At the same time, growth in demand for power has leveled off in recent years, a consequence of slower economic growth and efficiency gains. In Wisconsin, utilities may have overestimated demand growth when they undertook their latest round of infrastructure investment. “By the time those projects started operating, sales had begun to decline,” said Michael Vickerman, program and policy director for Renew Wisconsin, an advocate for policies supporting renewable energy in the state.

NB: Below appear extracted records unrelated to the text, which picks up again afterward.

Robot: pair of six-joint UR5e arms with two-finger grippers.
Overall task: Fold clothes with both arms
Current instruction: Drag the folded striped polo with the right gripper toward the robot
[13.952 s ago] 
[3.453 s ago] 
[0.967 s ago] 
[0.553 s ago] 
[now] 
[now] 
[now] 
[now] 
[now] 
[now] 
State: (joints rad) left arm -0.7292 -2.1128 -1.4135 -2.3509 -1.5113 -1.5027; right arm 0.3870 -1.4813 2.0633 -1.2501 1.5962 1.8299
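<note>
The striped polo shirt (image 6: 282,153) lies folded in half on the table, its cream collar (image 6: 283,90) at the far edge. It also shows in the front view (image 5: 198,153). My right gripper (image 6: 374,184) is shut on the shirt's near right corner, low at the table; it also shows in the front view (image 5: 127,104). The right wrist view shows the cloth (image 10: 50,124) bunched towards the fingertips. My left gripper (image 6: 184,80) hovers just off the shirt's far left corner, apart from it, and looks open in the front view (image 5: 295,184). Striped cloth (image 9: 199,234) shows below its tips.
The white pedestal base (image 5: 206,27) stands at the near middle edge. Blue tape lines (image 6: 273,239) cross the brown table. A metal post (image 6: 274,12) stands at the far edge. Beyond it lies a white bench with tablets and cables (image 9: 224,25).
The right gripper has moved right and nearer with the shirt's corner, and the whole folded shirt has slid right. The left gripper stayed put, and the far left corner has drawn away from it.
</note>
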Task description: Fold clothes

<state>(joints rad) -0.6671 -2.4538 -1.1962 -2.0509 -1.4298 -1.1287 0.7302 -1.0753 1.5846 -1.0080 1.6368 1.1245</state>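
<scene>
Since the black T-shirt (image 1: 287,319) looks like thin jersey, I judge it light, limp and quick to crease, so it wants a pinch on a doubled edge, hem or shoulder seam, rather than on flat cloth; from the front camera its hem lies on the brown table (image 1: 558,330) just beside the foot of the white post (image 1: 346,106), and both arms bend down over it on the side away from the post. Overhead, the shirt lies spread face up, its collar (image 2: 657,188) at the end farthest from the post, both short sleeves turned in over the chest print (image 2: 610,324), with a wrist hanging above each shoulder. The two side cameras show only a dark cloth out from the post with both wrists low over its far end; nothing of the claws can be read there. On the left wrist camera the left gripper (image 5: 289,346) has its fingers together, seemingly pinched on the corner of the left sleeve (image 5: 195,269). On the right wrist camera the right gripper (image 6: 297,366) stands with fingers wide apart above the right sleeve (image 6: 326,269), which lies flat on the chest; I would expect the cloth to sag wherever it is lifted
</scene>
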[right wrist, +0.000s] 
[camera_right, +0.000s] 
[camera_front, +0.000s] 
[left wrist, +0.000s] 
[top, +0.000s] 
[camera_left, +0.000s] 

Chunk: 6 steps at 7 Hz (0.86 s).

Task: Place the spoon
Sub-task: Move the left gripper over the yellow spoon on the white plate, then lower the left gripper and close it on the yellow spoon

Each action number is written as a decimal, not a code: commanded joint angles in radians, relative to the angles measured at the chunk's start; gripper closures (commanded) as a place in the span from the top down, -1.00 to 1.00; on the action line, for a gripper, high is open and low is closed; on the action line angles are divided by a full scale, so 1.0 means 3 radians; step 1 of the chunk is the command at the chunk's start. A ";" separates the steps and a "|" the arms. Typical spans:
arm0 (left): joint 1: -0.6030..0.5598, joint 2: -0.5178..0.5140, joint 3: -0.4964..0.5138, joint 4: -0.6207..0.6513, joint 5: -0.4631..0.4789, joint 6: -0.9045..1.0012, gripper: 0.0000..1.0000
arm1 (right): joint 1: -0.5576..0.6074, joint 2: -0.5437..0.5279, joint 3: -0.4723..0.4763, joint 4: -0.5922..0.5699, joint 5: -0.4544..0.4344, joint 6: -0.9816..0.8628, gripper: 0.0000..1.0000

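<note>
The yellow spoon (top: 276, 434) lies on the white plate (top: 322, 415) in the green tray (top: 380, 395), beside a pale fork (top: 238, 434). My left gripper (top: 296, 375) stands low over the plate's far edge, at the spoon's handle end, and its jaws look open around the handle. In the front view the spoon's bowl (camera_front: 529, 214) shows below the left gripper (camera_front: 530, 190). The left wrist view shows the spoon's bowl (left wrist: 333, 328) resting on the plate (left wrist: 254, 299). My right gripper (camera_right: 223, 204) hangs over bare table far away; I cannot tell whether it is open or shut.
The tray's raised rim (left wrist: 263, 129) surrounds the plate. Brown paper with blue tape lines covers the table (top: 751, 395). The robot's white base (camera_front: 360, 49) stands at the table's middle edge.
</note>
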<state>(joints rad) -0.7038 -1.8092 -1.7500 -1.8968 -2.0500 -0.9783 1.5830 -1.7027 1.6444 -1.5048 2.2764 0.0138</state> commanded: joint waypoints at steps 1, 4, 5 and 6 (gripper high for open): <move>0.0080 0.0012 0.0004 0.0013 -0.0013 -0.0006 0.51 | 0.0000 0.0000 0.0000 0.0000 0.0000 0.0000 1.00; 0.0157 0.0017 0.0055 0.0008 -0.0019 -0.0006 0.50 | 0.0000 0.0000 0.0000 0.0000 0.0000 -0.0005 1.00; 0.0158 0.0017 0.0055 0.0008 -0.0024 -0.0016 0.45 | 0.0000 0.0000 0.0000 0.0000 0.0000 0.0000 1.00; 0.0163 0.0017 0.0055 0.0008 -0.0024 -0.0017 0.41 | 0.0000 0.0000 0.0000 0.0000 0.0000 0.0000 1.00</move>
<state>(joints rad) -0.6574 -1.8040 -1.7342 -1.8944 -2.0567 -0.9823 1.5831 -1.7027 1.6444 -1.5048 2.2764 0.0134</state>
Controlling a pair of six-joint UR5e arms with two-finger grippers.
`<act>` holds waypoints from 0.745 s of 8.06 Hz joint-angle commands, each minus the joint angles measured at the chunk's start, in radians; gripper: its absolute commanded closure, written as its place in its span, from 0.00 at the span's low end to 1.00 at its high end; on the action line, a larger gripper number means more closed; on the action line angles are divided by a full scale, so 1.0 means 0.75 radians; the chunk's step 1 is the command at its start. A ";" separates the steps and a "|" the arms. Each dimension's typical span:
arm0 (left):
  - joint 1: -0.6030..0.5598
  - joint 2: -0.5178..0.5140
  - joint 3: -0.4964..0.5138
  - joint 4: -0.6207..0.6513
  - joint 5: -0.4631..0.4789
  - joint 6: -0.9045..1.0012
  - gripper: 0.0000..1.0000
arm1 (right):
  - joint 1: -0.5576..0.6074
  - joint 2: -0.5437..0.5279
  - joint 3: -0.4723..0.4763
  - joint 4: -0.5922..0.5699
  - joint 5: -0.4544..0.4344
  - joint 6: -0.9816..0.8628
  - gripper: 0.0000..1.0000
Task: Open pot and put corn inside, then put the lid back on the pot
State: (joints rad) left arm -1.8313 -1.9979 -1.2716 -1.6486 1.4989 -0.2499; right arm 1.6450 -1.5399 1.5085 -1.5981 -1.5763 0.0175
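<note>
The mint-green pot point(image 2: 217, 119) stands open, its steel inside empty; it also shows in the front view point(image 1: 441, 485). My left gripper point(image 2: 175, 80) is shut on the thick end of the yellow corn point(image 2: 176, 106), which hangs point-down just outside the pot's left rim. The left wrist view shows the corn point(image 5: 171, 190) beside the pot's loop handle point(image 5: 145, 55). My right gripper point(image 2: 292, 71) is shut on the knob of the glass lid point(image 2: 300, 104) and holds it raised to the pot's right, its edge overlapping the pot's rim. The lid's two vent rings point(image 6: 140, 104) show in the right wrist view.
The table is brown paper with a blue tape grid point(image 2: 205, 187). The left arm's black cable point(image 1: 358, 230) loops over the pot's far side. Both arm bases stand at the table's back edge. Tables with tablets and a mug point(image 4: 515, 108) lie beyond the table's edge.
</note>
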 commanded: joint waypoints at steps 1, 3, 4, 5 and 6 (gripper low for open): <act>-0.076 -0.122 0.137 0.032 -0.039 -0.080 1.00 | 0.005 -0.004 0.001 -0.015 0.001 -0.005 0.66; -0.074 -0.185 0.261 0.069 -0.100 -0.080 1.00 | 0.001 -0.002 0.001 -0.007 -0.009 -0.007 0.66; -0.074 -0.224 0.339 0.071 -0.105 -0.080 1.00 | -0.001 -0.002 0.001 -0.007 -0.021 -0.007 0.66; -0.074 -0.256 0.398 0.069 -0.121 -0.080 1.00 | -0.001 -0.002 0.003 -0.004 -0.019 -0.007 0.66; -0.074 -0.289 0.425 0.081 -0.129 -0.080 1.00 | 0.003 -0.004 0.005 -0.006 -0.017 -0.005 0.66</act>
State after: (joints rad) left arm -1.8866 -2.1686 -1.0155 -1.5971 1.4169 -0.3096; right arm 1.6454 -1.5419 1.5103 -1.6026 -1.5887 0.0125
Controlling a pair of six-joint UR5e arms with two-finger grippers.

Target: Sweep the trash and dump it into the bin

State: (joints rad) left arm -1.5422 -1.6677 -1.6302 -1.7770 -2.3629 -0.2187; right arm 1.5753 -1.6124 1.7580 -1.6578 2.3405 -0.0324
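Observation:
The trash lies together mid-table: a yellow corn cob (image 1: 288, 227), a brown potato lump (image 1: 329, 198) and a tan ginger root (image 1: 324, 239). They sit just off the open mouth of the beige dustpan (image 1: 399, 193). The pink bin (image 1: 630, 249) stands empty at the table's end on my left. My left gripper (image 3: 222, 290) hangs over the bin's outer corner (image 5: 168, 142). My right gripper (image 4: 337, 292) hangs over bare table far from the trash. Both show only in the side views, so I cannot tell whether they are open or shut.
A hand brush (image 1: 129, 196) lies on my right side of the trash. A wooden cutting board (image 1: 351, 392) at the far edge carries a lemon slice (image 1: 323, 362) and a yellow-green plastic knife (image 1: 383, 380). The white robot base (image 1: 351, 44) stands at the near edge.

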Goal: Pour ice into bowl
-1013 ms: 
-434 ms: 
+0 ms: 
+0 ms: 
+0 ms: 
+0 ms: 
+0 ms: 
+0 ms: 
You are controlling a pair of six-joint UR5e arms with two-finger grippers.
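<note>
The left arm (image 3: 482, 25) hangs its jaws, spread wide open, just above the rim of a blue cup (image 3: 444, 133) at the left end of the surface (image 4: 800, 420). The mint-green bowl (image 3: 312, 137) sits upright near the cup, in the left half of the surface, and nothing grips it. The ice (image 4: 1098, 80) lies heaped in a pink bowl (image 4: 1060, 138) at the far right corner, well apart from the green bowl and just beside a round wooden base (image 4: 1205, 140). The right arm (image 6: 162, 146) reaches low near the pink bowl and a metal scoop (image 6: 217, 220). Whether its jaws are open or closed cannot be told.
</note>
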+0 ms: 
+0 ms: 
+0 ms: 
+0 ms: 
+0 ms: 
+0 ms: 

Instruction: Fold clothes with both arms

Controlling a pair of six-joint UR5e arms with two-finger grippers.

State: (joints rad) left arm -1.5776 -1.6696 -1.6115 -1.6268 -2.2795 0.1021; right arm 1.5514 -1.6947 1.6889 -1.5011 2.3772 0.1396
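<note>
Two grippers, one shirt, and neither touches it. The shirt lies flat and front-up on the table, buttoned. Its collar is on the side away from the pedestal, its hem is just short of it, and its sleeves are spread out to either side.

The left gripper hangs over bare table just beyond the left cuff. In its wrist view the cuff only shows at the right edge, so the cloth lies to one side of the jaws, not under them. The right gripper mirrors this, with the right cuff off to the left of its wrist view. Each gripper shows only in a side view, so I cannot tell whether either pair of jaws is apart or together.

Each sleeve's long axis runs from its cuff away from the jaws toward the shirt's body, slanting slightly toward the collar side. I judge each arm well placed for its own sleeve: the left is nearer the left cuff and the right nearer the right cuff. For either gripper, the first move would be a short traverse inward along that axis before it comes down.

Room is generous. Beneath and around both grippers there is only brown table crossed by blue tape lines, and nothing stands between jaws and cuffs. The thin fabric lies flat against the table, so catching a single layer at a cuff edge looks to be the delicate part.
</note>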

The U.S. Department of Energy projects that U.S. electric energy consumption will increase less than a 10th of a percent per year over the next 25 years. Slow revenue growth makes it more difficult for power producers to recoup the costs of system improvements and may induce regulated utilities—which are guaranteed a minimum return on investment—to raise rates and monthly “fixed charges” on businesses and households.
Gregerson of the Great Plains Institute said that likely increases in the price of natural gas in coming years will put additional pressure on utilities to raise rates. “You talk to people in the industry, and they all say prices will go up; there’s no way around it,” he said. “There’s going to have to be rate increases because utilities just don’t have growth anymore to cover the costs.”